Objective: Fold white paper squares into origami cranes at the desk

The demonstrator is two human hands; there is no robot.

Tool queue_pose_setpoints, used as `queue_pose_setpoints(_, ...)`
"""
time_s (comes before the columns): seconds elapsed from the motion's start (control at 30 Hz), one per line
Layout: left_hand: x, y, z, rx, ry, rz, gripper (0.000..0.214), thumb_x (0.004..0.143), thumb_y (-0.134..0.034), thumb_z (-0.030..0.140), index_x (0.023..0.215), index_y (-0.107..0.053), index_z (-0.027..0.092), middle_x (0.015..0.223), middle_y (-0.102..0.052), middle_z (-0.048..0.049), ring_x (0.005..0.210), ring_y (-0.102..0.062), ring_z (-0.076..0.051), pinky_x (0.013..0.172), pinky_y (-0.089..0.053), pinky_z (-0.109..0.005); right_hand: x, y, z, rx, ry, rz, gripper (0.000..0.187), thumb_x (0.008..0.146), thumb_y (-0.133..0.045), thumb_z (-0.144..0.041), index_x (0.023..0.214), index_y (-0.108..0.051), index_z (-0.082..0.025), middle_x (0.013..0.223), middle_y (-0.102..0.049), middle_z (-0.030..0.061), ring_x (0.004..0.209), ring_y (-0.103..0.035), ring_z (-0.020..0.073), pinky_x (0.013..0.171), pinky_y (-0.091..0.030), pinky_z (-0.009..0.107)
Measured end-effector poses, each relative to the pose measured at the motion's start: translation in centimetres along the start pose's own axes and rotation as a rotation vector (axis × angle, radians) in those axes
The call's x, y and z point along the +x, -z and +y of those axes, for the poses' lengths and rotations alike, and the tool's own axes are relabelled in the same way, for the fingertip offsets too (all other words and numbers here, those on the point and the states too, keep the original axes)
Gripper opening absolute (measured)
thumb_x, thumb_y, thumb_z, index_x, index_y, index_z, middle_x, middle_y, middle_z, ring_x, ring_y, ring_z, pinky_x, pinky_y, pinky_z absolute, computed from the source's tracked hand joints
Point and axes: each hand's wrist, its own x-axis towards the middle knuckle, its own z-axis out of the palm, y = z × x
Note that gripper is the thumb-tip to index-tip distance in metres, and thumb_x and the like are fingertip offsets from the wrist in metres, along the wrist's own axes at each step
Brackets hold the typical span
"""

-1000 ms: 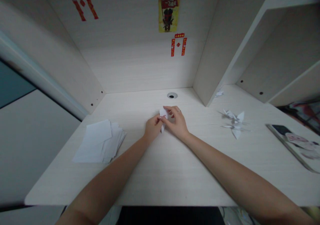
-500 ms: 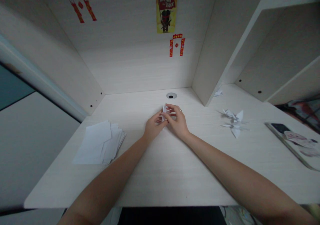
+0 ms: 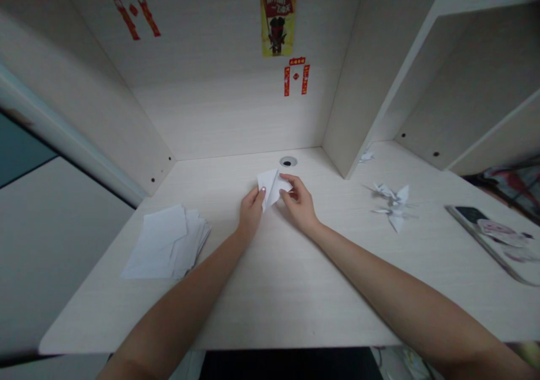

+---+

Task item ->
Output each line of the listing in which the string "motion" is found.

The completed task ->
time_s (comes before the columns): seconds elapsed from the motion's start (control at 30 Hz), one per line
Measured end-effector poses, each relative to the pose measured at the motion's start: translation in centimetres along the start pose's own axes and rotation as a rotation vector (axis × angle, radians) in those axes

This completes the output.